# Required action:
In the listing below, locate the line containing "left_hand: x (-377" and the line containing "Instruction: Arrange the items". Output both of them and every line between, exactly as written, and nothing more.

# Material for this task:
══════
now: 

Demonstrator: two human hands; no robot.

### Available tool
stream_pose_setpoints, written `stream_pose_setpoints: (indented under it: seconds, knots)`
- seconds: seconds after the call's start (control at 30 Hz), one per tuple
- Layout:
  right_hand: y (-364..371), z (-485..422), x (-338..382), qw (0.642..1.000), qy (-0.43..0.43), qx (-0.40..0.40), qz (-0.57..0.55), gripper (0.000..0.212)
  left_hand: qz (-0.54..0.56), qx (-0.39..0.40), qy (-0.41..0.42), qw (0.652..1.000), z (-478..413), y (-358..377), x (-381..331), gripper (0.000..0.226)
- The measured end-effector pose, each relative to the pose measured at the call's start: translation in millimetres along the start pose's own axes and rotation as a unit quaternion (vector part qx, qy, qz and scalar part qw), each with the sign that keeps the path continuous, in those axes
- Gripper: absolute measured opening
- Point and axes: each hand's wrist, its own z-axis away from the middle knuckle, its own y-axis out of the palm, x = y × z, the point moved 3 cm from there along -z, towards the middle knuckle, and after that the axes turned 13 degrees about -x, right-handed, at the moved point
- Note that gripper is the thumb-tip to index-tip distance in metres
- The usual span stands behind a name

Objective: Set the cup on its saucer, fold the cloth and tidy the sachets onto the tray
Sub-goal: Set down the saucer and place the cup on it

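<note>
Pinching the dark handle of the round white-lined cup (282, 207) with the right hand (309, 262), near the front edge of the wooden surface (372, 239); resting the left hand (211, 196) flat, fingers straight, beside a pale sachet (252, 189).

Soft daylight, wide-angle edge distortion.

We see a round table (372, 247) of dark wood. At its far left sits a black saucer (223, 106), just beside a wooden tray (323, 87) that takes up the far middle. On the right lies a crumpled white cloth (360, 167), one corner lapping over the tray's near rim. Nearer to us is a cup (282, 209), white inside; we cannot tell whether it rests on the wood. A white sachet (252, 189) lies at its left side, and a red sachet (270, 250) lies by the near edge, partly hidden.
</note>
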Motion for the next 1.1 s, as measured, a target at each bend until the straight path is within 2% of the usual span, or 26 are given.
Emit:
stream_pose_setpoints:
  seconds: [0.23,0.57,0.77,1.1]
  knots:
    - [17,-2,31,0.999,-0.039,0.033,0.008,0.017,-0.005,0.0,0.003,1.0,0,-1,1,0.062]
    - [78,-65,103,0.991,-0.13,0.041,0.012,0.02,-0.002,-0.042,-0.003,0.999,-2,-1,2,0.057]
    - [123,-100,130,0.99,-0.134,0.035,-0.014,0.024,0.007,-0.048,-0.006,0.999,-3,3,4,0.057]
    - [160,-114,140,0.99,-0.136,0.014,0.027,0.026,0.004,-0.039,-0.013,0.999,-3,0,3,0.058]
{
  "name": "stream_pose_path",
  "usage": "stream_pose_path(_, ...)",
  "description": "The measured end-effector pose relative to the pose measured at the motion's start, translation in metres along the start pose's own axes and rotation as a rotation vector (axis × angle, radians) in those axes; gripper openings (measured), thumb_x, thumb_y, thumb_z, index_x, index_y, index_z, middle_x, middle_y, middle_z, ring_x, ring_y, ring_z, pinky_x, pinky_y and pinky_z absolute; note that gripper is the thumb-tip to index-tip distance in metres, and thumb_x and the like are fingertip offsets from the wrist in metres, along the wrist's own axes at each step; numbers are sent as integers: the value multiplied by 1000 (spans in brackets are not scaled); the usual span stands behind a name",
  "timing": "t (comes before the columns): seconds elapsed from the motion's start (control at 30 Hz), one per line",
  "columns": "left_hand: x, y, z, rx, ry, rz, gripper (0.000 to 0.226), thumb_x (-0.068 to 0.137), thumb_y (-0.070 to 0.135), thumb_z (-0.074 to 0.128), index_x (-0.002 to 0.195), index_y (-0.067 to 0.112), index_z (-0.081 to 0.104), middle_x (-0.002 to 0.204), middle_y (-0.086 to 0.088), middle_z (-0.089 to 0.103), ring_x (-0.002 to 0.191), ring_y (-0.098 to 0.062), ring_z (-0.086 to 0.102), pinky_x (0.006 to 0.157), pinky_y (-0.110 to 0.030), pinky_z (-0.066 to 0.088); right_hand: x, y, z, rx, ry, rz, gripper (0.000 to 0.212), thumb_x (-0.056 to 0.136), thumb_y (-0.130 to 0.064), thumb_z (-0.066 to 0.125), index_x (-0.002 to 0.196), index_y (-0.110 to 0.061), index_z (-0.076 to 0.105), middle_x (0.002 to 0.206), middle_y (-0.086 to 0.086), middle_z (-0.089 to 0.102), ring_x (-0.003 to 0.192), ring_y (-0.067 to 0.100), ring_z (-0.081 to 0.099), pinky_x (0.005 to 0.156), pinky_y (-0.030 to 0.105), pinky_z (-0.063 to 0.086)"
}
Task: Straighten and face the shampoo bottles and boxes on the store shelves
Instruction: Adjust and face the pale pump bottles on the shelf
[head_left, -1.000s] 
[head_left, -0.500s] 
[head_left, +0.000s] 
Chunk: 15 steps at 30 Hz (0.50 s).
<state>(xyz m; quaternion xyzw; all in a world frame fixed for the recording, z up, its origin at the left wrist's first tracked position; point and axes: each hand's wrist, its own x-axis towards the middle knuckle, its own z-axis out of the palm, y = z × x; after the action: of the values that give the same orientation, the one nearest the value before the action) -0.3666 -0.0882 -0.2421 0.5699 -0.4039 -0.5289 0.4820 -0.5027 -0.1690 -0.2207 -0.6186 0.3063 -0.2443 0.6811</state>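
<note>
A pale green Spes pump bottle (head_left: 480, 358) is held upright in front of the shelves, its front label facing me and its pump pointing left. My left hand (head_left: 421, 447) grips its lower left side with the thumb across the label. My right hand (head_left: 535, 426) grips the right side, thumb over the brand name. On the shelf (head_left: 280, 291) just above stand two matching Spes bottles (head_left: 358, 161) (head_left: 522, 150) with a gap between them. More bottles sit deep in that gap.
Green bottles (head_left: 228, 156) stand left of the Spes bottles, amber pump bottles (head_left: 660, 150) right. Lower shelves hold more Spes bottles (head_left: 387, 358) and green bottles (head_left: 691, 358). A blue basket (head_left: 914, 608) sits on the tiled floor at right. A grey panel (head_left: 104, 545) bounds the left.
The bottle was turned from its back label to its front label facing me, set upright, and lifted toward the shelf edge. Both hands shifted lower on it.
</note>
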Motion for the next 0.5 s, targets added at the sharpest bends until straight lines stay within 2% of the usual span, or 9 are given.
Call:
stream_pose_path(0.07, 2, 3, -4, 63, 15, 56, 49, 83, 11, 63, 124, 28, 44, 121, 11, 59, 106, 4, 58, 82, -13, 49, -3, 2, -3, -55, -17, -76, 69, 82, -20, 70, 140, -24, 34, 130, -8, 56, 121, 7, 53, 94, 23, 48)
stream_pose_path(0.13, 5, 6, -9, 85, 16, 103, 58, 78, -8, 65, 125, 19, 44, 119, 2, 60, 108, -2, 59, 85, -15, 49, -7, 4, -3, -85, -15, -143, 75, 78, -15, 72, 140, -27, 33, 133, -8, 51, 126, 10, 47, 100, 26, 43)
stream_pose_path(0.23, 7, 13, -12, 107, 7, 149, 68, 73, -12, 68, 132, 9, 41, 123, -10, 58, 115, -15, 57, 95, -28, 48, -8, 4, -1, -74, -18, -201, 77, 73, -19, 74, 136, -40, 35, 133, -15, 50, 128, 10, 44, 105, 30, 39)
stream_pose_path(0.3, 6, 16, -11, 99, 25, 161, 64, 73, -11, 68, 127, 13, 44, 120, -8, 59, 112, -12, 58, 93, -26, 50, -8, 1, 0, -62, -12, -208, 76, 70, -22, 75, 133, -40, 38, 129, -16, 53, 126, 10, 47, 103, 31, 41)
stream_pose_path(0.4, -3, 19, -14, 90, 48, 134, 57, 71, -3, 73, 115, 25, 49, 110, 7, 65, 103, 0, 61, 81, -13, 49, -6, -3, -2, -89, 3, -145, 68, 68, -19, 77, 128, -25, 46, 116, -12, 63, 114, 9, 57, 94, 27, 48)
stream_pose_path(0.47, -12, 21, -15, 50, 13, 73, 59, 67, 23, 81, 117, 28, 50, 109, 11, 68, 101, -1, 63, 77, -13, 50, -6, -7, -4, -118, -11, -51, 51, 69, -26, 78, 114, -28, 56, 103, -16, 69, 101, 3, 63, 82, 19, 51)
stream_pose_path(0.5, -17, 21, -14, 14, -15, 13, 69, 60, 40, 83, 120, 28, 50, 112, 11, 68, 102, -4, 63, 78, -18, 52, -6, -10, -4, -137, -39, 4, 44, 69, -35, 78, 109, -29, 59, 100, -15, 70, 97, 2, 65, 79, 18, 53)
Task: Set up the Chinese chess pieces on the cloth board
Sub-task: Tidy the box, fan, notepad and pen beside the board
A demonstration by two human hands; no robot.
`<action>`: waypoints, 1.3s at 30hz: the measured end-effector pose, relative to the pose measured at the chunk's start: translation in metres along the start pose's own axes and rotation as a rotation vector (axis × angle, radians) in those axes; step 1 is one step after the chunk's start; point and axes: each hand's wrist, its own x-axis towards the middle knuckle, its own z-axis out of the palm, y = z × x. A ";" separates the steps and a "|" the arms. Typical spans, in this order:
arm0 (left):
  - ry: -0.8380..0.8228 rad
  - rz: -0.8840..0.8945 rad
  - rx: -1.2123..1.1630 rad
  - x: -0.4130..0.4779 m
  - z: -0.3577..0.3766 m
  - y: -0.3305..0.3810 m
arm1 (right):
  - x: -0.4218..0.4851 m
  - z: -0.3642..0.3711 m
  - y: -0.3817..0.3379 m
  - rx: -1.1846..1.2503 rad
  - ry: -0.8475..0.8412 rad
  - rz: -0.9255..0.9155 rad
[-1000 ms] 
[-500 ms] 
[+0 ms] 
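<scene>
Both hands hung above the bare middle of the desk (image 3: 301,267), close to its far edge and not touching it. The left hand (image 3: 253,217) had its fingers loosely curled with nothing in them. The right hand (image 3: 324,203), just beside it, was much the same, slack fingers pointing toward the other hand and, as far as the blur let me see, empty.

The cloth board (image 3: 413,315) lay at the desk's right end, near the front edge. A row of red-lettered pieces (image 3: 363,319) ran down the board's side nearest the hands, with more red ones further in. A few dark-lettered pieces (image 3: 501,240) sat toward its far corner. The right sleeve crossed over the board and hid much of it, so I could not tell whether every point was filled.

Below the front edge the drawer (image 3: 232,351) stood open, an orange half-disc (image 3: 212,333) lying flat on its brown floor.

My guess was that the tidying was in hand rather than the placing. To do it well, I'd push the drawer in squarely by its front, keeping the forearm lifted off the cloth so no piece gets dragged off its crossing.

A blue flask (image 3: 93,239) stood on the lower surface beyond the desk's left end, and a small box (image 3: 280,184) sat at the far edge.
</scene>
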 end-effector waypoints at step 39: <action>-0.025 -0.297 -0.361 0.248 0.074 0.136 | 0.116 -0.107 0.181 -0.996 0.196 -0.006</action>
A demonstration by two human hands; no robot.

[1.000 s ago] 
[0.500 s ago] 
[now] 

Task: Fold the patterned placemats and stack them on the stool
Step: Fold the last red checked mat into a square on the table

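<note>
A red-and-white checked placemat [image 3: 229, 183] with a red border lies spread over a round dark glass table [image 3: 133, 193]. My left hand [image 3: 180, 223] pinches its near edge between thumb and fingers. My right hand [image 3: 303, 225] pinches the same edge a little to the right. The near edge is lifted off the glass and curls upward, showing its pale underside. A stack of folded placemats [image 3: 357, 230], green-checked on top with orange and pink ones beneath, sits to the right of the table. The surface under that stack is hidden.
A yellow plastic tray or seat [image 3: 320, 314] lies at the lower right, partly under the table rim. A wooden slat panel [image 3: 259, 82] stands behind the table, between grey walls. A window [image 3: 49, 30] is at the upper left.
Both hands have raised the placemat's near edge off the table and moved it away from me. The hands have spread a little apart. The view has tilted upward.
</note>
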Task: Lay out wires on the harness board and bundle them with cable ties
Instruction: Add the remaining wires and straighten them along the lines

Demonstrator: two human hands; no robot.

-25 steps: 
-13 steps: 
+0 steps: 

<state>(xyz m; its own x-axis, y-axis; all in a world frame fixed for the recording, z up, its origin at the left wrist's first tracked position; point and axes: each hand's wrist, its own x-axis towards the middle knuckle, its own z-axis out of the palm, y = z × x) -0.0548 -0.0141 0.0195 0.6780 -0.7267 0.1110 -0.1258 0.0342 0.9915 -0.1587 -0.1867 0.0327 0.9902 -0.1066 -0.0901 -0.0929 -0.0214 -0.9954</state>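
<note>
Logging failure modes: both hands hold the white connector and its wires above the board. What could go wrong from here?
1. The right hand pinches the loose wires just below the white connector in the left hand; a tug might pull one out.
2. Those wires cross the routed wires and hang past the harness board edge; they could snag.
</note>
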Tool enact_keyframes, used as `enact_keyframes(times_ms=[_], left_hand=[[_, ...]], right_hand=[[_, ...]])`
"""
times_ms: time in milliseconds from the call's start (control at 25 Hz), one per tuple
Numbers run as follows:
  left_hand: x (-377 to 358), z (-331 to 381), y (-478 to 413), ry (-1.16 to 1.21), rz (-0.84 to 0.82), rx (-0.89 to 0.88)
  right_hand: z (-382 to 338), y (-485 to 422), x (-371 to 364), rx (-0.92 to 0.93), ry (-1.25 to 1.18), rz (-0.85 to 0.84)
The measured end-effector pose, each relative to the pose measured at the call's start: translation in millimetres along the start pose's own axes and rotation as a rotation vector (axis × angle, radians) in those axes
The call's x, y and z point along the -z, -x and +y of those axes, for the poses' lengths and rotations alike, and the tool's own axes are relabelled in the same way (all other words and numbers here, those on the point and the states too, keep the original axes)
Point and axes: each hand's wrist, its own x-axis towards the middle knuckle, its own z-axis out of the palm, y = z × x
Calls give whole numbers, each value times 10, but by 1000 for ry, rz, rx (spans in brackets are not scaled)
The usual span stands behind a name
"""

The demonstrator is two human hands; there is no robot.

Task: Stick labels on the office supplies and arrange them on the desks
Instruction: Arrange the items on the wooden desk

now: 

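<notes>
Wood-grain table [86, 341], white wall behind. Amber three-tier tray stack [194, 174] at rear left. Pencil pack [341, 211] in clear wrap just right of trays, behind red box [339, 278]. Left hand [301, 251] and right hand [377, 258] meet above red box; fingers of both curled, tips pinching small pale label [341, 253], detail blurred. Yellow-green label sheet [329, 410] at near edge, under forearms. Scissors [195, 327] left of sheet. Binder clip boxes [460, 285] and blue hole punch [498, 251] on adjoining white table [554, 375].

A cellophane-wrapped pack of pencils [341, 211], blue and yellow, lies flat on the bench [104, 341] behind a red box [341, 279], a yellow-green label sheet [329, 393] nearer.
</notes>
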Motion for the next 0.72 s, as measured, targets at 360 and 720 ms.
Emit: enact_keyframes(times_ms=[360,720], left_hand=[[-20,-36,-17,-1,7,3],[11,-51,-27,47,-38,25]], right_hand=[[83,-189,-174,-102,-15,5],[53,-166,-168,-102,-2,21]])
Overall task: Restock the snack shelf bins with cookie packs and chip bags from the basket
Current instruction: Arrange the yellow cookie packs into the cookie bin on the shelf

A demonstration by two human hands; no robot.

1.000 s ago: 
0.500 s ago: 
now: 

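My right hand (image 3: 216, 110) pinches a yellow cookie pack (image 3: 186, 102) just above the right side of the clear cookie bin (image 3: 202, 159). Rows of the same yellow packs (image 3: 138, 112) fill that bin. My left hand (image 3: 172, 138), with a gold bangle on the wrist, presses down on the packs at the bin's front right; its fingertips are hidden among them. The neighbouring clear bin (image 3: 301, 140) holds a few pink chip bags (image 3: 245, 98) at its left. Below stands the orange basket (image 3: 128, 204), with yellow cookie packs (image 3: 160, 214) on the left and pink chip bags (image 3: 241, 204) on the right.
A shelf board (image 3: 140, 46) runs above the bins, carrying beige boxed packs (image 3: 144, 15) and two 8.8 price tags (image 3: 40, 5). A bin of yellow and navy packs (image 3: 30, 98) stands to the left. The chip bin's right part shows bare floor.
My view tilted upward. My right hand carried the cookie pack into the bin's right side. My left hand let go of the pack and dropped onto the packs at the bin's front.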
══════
# Your response:
  left_hand: x (-377 to 358), z (-331 to 381), y (-478 to 413), ry (-1.16 to 1.21), rz (-0.84 to 0.82), rx (-0.89 to 0.88)
  right_hand: z (-382 to 338), y (-485 to 422), x (-371 to 364), rx (-0.92 to 0.93), ry (-1.25 to 1.18), rz (-0.85 to 0.84)
The measured end-effector pose, each relative to the pose measured at the call's start: translation in millimetres along the start pose's own axes and rotation as a rotation vector (axis × angle, radians) in those axes
The call's x, y and z point along the -z, -x and +y of those axes, for the poses' lengths and rotations alike, and the tool's own axes are relabelled in the same way (all other words and numbers here, those on the point and the states too, keep the original axes)
Point and axes: each hand's wrist, its own x-axis towards the middle knuckle, its own z-axis out of the palm, y = z × x
Calls give whole numbers, each value times 10, but by 1000 for ry, rz, rx (spans in brackets are not scaled)
The usual span stands behind a name
"""

The demonstrator is two human hands; there is no robot.

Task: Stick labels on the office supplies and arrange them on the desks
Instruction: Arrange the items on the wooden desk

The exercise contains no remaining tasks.